The median score on the MoCA was 25 (range: 18–30). All but one participant reported total scores of six on the Index of ADL, indicating independance on all six ADLs; the remaining one participant reported independance on all ADLs except continence, yielding a total score of 10. These data confirmed that our sample was non-demented. Of the sample, thirty-two participants were right-handed and two were left-handed based on their modified Edinburgh Handedness Questionnaire. Because they all used their nondominant hand to complete the motor task, we measured nondominant tactile sensation and grip strength prior to training for characterizing sensorimotor function. Eighteen participants had normal sensation, Thirteen had diminished light touch, and three had diminished protective sensation; none had any tactile sensory loss. Mean ± standard deviation grip strength for male participants was 36.56 ± 4.94 kg and for female participants, 19.74 ± 5.60 kg.

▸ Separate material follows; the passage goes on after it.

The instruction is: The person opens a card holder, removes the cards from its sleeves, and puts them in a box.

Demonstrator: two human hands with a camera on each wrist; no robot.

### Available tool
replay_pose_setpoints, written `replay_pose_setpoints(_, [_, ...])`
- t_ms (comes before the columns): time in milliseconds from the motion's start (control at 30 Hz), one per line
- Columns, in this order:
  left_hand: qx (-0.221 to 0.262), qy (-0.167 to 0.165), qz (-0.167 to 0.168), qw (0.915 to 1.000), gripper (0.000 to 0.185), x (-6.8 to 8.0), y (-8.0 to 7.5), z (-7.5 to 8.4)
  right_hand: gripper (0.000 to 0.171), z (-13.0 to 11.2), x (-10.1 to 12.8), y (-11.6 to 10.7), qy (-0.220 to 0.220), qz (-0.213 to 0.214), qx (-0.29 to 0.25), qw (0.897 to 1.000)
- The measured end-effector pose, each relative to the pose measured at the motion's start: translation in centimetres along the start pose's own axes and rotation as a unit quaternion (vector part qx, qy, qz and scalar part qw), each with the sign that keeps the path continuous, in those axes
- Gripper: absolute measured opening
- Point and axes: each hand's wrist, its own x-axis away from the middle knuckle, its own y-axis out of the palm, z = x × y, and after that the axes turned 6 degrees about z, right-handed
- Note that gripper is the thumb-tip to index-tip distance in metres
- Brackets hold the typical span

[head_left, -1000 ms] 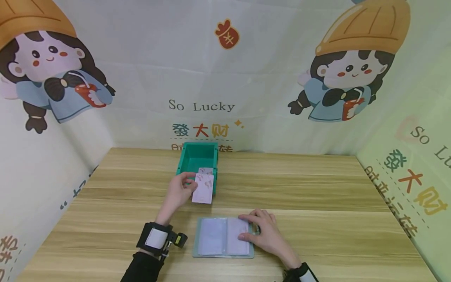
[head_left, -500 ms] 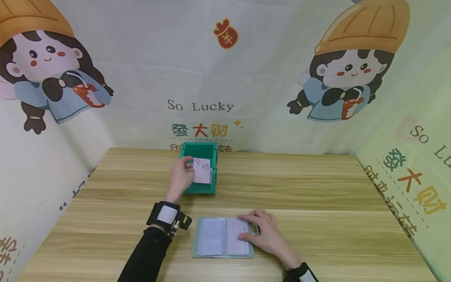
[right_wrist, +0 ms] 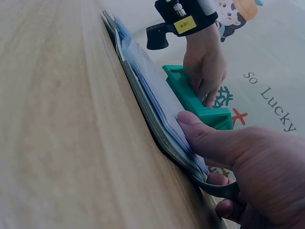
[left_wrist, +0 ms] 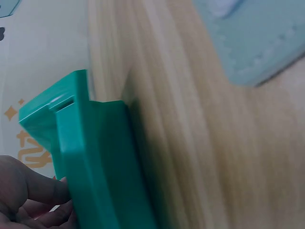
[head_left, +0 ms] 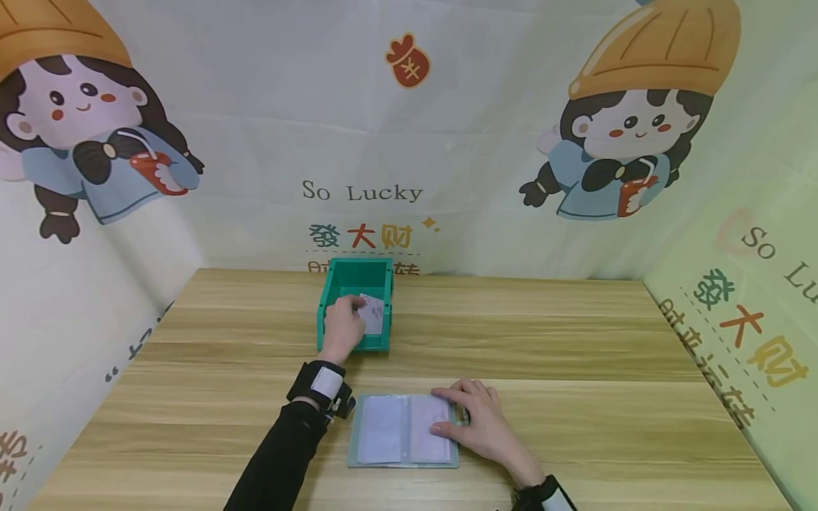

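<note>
Left hand (head_left: 343,326) reaching into the green box (head_left: 354,277) and pinching a small pale card (head_left: 372,314) with fingers curled round its edge. Card partly inside the box, near the front wall, tilted a little. From the left wrist view, only curled fingers (left_wrist: 28,191) next to the green box wall (left_wrist: 95,157); card not clear there.

Right hand (head_left: 482,422) lying on the open card book (head_left: 404,440), down near the front of the wooden surface (head_left: 575,341). Fingers mostly straight, spread a bit, pressing on the right page. From the right wrist view, thumb on top of the clear pages (right_wrist: 152,90) and other fingers curled under the book's edge, so gripping the right side of the book (right_wrist: 143,95) lightly.

Box standing at the back of the surface, close to the wall with cartoon pictures (head_left: 639,128). Book well apart from the box, nearer the person. Black sleeve (head_left: 281,461) and wrist strap (head_left: 322,387) on the left arm.
</note>
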Motion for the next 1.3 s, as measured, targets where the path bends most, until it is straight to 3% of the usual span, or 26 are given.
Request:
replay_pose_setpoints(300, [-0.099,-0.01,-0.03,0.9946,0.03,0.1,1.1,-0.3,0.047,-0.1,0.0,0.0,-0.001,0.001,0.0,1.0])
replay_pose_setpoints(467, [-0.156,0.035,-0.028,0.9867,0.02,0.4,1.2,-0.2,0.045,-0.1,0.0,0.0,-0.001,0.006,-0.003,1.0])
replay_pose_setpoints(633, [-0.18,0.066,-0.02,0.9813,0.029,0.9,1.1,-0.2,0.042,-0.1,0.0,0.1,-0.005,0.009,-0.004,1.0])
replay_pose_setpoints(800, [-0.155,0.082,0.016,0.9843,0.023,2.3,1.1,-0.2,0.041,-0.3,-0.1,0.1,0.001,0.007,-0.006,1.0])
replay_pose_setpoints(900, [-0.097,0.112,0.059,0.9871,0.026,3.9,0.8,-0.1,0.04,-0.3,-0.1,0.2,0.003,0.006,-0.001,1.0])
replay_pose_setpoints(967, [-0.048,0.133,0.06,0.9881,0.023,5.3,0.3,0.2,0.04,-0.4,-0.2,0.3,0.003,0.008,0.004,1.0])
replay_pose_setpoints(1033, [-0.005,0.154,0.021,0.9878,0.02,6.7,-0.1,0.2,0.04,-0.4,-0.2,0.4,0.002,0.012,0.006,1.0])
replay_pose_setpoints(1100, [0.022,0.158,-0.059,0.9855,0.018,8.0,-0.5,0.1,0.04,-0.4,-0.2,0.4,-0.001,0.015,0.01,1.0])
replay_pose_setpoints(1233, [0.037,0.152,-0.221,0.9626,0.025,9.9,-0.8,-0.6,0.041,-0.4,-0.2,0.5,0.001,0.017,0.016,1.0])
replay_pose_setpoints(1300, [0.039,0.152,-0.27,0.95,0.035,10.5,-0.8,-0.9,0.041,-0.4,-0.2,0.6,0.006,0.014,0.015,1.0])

Evidence of Rapid Responsiveness to Practice
Figure 2 illustrates the trial-by-trial improvement in motor performance, as evidenced by the decrease in mean trial time from trials 1 through 5. Repeated-measures ANOVA indicated a main effect of trial number on mean trial time (F4,33 = 4.82; p = 0.0012), with all trials having shorter trial times relative to trial 1 (all Dunnett’s tests p ≤ 0.05). The curve shown in Figure 2 depicts the best-fit exponential decay function across participants (see figure caption for equation). We therefore observed rapid responsiveness to practice over the first five trials of training.

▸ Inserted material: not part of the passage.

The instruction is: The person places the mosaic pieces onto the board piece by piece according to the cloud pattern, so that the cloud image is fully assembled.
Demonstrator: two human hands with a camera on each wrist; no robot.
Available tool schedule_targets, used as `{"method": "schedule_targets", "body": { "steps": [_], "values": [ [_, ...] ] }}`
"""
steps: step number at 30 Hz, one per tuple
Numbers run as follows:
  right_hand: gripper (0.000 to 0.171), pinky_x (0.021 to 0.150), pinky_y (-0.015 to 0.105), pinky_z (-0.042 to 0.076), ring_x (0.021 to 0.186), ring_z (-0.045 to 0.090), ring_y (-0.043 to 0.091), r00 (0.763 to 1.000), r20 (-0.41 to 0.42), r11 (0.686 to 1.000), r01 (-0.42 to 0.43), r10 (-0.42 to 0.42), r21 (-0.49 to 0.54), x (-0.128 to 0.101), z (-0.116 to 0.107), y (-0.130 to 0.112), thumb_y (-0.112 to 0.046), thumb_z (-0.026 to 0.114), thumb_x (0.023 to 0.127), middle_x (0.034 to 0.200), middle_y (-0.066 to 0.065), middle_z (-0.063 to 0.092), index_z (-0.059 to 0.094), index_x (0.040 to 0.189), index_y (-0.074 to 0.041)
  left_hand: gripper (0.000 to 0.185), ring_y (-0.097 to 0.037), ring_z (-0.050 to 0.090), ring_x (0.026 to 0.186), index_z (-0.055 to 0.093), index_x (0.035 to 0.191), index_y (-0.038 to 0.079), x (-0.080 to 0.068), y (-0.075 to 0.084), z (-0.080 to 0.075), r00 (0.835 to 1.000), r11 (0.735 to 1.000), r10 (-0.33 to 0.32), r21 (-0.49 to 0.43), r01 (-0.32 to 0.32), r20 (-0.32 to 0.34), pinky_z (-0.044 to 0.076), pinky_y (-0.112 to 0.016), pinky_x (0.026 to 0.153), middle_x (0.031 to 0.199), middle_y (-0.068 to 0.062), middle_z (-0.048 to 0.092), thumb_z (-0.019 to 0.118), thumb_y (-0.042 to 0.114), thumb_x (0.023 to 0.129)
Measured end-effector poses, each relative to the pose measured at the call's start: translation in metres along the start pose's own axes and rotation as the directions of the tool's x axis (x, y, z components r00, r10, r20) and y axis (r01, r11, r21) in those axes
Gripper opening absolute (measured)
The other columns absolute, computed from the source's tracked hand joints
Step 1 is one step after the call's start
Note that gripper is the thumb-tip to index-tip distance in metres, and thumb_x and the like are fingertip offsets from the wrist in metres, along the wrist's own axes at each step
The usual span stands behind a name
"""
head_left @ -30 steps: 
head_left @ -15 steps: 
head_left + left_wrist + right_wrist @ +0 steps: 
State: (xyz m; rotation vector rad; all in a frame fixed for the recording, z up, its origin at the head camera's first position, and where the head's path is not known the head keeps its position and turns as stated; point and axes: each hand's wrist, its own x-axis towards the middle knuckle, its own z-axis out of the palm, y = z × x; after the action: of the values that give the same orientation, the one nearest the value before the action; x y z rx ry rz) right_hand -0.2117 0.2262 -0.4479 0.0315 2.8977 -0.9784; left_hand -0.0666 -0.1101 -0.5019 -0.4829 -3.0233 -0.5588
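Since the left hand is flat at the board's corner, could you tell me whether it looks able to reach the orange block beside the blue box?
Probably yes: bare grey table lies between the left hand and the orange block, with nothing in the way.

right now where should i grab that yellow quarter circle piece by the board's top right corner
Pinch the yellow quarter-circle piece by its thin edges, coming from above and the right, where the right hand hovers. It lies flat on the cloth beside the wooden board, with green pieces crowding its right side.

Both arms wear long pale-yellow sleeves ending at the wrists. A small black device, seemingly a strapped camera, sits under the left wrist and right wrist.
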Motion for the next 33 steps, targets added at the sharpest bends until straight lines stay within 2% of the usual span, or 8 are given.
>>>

Figure 2. Mean trial times for the first five trials of skill training. Trials 2, 3, 4, and 5 were all significantly faster than trial 1 (Dunnett’s test *p < 0.05). Curve indicates exponential decay fit across all participants (y = 65.98 + 22.82e−0.91x).
Prediction of Longer-Term Retention Based on Rapid Responsiveness to Practice
Figure 3 shows representative data from an individual participant over the course of training and at the 1 month follow-up. The trials of interest are shown in black dots and labeled as such: trials 1–5 and at 1 month. The unlabeled gray circles indicate performance from the remaining training trials. The horizontal dotted line indicates the predicted asymptote in trial time, based on the parameter estimate from the exponential decay function fitted to this participant’s data from the first five trials (a = 67.84). As such, this participant’s rapid responsiveness predicted the extent to which training-dependent improvements were retained 1 month later, such that this data point is close to the dotted line. Although the data in Figure 3 are from one participant, we observed a similar relationship across participants. Motor performance at 1 month following training (measured as raw average trial time) was significantly related to the predicted asymptote value across participants (Spearman’s ρ = 0.46; p = 0.02). To further test the relationship between rapid responsiveness and the extent of motor learning, we compared performance at 1 month against performance at trial 5, both normalized to trial 1 (Eqs. 3 and 1, respectively). Figure 4 shows the strong positive relationship between these variables ρ = 0.66; p = 0.0006), with large improvements by trial 5 correlating with large degrees of retention (both expressed as more negative percentages).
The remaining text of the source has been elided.